- Relator(a)
- Ministro Napoleão Nunes Maia Filho
- Órgão julgador
- Primeira Turma
- Data do julgamento
- 08/04/2019
- Data de publicação
- 11/04/2019
STJ – Acórdão, Rel. Ministro Napoleão Nunes Maia Filho, Primeira Turma, j. 08/04/2019, p. 11/04/2019
ADMINISTRATIVO E PROCESSUAL CIVIL. AGRAVO REGIMENTAL NO AGRAVO EM RECURSO ESPECIAL. RESPONSABILIDADE CIVIL OBJETIVA. INUNDAÇÃO DE RESIDÊNCIA, COM PERDA DE QUASE TODAS AS SUAS PERTENÇAS. LEGITIMIDADE PASSIVA DO MUNICÍPIO. INVIABILIDADE DE ANALISAR EVENTUAL OFENSA À LEGISLAÇÃO MUNICIPAL EM SEDE DE RECURSO ESPECIAL, NOS TERMOS DA SÚMULA 280 DO STF. INDENIZAÇÃO POR DANOS MORAIS FIXADA PELA CORTE DE ORIGEM EM R$ 100.000,00, A SEREM DIVIDIDOS ENTRE OS AUTORES. VALOR QUE NÃO SE AFIGURA EXORBITANTE. IMPOSSIBILIDADE DE DIMINUIÇÃO SEM REEXAME DO CONJUNTO FÁTICO-PROBATÓRIO. AGRAVO REGIMENTAL DA MUNICIPALIDADE A QUE SE NEGA PROVIMENTO. 1. Aos recursos interpostos com fundamento no CPC/1973 (relativos a decisões publicadas até 17 de março de 2016) devem ser exigidos os requisitos de admissibilidade na forma nele prevista, com as interpretações dadas até então pela jurisprudência do Superior Tribunal de Justiça (Enunciado Administrativo 2). 2. Consoante o acórdão recorrido, os danos foram causados pela omissão da Municipalidade, e não da Autarquia criada após os fatos para a prestação do serviço de limpeza urbana.

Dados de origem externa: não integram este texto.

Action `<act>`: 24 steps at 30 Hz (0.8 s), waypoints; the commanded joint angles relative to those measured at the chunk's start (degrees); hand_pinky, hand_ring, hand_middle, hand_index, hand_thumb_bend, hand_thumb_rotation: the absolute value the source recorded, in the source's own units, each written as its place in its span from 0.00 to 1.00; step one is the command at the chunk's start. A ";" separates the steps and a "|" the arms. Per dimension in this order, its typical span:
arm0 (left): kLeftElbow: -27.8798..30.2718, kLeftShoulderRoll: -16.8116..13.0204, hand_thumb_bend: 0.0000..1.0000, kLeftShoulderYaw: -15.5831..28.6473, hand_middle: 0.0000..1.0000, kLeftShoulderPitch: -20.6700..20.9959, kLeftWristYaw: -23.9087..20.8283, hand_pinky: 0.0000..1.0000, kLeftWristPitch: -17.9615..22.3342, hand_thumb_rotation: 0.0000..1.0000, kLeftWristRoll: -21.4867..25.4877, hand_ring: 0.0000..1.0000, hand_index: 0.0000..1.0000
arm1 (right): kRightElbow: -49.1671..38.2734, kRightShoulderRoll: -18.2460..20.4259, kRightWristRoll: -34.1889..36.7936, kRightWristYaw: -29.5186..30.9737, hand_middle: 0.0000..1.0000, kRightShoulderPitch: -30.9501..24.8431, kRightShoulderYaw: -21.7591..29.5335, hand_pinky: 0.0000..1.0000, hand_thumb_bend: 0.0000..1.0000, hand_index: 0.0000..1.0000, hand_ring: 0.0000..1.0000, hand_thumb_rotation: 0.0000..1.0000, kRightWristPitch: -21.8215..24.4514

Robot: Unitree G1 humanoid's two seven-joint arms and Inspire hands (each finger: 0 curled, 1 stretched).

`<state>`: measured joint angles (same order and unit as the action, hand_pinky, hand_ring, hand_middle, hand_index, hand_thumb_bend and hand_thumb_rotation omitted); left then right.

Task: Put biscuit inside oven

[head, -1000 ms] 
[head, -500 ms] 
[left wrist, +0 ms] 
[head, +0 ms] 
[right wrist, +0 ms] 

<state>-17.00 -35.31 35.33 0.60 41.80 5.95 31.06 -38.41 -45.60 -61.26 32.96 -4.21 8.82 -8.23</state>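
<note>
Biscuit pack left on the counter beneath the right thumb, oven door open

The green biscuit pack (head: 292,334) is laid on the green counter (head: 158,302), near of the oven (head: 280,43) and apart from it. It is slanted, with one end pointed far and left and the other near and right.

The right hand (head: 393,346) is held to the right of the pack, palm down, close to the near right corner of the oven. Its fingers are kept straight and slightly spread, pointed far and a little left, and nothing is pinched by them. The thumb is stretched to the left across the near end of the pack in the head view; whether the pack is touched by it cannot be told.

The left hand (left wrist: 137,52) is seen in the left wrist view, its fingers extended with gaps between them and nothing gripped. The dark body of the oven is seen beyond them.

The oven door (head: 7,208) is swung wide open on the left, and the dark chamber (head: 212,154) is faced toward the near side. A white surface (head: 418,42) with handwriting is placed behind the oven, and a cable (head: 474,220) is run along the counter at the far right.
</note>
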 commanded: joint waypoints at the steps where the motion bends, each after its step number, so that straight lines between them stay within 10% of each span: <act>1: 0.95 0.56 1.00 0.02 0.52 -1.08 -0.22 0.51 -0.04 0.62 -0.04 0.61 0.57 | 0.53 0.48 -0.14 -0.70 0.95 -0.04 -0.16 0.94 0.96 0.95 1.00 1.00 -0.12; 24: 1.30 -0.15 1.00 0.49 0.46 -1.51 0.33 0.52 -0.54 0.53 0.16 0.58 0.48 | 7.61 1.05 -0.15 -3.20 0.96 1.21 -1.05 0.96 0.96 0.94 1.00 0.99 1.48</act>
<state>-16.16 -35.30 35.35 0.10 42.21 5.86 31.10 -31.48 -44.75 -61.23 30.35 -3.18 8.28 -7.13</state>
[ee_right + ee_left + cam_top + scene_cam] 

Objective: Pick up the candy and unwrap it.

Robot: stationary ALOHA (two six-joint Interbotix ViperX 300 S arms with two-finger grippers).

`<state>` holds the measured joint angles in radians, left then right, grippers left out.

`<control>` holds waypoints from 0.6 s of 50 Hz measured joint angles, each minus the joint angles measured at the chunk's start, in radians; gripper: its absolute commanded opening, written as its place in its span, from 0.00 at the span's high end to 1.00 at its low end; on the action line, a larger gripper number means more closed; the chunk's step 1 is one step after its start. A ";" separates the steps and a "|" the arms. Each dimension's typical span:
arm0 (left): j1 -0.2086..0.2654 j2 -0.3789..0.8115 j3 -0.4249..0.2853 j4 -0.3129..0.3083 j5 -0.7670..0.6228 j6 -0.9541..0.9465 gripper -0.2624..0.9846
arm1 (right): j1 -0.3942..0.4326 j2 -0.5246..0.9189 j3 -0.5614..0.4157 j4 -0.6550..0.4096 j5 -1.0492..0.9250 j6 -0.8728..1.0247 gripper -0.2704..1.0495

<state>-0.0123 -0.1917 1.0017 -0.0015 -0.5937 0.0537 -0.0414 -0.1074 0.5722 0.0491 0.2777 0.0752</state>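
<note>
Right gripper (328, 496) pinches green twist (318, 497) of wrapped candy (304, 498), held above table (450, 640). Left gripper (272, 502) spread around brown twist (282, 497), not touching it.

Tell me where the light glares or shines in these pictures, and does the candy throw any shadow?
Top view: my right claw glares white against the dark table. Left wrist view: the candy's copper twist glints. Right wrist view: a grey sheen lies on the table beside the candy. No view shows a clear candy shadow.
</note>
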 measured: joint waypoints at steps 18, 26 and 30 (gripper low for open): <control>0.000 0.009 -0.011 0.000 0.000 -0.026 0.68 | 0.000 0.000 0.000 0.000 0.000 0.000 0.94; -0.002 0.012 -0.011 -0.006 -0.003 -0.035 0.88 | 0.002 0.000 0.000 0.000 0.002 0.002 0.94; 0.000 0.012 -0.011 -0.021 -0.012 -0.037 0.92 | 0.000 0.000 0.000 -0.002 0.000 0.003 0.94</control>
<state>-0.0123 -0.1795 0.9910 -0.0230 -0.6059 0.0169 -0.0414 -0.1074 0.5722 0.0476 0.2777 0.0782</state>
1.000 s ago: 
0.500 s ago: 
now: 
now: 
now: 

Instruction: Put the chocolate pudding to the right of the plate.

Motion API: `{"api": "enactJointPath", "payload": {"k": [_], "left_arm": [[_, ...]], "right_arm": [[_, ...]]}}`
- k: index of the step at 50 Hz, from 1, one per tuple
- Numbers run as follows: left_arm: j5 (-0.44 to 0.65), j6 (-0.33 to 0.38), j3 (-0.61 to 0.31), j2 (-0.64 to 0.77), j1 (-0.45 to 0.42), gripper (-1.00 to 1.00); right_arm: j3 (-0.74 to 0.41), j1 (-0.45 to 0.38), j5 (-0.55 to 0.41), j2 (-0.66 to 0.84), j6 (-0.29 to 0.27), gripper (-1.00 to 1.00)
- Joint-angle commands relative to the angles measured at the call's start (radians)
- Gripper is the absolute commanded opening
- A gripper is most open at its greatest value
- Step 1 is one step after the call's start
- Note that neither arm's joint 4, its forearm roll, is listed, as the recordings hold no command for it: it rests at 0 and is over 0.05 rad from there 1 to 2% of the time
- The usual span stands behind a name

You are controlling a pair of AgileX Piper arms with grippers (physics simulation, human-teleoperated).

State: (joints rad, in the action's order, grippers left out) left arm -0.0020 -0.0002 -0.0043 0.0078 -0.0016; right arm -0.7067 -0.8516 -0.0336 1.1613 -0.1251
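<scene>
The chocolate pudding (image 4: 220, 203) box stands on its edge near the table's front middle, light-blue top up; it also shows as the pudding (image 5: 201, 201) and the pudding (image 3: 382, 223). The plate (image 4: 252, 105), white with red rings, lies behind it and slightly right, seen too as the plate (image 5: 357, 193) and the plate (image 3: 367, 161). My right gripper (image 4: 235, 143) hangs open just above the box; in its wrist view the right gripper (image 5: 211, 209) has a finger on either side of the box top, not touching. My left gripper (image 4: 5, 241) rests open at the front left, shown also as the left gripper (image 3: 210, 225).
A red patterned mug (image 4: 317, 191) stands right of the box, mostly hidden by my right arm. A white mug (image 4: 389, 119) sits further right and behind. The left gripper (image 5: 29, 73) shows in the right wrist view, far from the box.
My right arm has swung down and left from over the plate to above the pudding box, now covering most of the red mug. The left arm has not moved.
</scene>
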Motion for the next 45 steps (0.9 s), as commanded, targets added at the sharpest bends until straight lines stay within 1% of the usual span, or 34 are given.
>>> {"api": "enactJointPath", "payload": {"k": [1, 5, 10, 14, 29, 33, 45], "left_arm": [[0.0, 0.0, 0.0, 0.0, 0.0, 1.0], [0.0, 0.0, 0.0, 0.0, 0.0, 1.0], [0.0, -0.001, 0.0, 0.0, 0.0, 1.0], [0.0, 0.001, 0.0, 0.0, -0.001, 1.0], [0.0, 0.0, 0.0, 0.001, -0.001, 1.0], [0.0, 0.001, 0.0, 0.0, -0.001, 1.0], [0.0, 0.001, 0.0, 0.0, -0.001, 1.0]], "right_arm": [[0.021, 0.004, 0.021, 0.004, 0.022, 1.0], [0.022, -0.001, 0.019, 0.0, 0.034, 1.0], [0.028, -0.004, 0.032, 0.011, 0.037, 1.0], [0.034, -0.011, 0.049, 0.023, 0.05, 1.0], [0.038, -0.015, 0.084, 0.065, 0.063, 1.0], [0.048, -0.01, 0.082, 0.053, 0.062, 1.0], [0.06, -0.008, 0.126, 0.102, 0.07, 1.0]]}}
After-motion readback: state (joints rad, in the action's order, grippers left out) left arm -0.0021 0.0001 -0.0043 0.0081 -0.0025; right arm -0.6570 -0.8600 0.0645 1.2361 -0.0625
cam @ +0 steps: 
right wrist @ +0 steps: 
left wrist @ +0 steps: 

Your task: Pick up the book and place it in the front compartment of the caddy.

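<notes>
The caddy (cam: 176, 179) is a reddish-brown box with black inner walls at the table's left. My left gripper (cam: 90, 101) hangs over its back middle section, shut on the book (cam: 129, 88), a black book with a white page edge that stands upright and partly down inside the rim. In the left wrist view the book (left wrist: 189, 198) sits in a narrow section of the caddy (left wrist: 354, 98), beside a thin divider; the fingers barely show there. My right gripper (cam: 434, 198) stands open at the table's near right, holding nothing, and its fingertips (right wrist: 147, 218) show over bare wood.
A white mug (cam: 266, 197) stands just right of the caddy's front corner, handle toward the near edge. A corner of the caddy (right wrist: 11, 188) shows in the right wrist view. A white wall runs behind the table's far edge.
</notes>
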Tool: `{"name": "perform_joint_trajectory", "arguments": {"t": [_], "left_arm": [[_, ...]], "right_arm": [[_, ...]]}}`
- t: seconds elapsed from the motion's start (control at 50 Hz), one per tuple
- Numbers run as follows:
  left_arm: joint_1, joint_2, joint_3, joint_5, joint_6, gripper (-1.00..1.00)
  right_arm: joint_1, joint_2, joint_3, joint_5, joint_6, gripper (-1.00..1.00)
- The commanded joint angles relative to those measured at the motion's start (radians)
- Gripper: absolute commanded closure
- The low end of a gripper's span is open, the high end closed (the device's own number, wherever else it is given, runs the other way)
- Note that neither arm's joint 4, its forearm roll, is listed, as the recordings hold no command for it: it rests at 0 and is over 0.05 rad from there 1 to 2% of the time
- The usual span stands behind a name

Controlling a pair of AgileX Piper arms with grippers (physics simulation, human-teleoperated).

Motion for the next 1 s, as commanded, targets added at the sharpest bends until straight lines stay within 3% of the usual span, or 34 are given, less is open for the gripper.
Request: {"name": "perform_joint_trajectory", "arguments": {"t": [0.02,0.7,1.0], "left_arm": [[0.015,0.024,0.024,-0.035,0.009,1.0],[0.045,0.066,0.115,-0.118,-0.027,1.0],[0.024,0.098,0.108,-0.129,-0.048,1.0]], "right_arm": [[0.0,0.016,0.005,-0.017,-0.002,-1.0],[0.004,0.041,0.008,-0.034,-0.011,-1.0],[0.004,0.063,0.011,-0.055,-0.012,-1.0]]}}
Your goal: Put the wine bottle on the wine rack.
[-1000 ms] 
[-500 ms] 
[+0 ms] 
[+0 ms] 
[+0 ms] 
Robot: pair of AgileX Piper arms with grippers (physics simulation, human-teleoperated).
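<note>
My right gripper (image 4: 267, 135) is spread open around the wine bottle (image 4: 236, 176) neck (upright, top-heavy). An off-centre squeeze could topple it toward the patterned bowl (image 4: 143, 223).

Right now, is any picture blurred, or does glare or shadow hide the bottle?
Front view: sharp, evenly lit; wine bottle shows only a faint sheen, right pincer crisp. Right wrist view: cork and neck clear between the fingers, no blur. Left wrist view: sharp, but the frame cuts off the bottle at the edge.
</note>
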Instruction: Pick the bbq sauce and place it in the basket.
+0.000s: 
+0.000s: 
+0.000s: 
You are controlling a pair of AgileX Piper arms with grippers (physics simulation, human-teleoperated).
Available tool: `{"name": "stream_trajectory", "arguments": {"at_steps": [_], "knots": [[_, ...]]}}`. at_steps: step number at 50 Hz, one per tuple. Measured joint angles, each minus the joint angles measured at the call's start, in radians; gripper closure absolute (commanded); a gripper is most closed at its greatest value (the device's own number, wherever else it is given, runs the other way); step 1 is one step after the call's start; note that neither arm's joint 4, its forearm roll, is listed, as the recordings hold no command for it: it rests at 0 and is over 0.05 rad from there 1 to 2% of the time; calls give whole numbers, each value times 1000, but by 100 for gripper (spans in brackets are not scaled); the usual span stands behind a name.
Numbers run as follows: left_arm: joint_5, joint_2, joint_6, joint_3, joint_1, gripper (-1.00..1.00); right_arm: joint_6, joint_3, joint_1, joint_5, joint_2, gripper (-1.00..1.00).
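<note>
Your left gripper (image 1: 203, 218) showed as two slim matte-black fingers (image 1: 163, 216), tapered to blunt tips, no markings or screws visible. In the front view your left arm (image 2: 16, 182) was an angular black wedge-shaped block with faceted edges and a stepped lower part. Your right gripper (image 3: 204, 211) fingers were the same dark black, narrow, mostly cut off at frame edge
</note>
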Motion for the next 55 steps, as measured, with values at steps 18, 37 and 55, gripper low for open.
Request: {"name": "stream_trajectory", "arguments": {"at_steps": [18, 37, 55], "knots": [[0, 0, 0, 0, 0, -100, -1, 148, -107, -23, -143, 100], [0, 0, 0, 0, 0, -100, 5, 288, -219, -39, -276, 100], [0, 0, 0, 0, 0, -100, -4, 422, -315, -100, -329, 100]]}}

Ademais, o acolhimento da tese de ilegitimidade passiva demandaria análise de eventual ofensa à Lei Municipal 13.478/2002 e à Portaria 209/2012, inviável em sede de Recurso Especial, nos termos da Súmula 280 do STF. 3. O pedido de diminuição do valor da indenização pelos danos morais exigiria o reexame do conjunto fático-probatório dos autos. Afinal, consoante se colhe do acórdão recorrido, a indenização foi fixada em razão de omissão específica da Municipalidade, que levou à inundação da residência dos agravados, ocasionando a expulsão de suas casas pelas águas e a perda de quase todos os seus bens. Diante da gravidade do dano, não se pode afirmar que é exorbitante a indenização arbitrada pelas instâncias ordinárias em R$ 100.000,00, a serem divididos entre os autores. 4. Agravo Regimental da Municipalidade a que se nega provimento. (AgRg no AREsp n. 836.895/SP, relator Ministro Napoleão Nunes Maia Filho, Primeira Turma, julgado em 8/4/2019, DJe de 11/4/2019.)